• _Saved entries_:
- - - - -

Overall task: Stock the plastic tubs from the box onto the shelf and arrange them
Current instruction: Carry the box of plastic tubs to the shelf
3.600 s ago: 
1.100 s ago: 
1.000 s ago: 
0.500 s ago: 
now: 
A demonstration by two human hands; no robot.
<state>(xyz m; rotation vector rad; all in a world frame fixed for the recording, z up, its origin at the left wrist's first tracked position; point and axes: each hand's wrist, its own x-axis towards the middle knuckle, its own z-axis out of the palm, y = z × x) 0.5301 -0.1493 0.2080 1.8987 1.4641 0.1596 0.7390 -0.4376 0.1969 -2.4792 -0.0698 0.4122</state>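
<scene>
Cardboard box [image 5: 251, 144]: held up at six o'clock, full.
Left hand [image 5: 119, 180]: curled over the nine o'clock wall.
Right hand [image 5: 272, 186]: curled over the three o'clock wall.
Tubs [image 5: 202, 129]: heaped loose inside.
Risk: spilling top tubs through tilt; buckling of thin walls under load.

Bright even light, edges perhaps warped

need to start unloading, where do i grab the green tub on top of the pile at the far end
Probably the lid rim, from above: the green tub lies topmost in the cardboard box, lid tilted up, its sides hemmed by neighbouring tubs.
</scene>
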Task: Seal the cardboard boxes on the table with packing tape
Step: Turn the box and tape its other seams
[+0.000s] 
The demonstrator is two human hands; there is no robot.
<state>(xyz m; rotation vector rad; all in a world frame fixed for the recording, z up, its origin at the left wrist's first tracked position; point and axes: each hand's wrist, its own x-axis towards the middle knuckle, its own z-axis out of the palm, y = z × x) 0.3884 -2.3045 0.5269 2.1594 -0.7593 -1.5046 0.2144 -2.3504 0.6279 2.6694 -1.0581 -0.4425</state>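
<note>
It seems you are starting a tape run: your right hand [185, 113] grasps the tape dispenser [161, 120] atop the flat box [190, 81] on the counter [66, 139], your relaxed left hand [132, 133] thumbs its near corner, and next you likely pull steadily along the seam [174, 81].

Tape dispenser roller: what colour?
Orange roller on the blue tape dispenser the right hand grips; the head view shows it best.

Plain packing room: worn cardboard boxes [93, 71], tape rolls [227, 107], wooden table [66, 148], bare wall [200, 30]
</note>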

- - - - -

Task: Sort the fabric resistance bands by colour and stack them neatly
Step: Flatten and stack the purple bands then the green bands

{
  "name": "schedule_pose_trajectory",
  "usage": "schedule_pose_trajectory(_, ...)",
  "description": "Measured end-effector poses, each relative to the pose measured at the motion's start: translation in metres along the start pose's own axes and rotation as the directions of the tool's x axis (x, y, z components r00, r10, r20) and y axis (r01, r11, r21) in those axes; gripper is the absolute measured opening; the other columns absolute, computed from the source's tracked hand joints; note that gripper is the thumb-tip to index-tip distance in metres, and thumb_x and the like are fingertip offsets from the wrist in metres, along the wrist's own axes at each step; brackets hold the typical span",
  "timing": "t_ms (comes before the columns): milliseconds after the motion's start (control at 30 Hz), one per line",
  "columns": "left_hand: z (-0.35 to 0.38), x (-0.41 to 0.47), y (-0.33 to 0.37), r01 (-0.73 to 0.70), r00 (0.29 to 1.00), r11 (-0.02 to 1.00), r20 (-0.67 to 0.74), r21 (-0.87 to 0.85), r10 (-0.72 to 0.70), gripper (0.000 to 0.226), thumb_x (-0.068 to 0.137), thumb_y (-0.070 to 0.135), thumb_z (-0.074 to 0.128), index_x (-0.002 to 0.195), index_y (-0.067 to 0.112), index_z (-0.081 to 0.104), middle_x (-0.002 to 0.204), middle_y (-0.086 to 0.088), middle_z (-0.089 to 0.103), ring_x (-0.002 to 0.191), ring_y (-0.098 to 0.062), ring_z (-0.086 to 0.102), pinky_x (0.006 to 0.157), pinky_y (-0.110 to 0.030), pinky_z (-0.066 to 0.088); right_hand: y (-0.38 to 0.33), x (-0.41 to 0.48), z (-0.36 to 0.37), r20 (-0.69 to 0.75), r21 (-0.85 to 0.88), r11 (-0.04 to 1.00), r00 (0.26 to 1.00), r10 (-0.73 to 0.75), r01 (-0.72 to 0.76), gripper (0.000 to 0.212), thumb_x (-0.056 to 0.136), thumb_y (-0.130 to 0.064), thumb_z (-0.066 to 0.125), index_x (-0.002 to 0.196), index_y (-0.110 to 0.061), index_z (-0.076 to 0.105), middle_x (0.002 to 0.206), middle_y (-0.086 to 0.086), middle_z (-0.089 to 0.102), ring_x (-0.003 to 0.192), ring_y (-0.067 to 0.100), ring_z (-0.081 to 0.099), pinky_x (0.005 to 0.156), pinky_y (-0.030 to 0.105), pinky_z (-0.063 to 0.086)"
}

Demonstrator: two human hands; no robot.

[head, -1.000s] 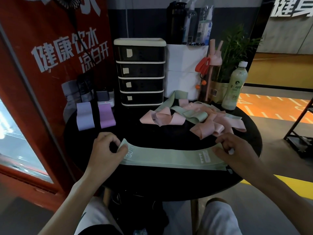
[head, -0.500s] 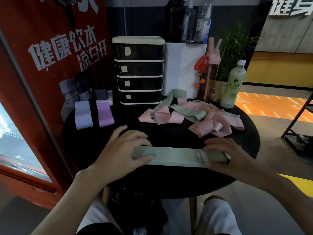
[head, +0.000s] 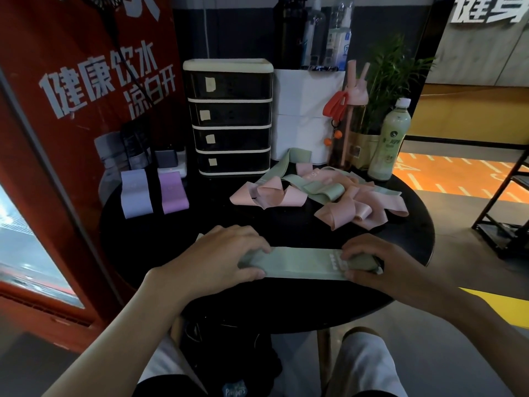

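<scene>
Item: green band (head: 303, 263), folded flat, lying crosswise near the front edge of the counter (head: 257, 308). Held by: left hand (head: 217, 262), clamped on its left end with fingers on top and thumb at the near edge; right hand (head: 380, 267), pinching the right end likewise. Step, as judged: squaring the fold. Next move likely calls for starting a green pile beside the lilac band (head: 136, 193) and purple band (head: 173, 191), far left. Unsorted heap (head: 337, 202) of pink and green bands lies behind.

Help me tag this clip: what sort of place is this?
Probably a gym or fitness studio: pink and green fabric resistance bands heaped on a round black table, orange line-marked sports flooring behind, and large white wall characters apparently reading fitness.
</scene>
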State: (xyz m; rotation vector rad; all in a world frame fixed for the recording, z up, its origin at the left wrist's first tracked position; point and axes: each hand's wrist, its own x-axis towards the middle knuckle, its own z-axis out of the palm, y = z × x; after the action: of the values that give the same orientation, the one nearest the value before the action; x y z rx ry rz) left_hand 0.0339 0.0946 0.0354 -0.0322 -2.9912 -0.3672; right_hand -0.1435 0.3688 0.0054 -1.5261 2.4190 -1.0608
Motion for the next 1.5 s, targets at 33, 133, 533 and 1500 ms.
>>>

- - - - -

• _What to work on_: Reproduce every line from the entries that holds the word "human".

• _The answer_:
A demonstration by two human hands; no robot.
The demonstrator is two human hands; there is no robot.
Demonstrator: two human hands; no robot.

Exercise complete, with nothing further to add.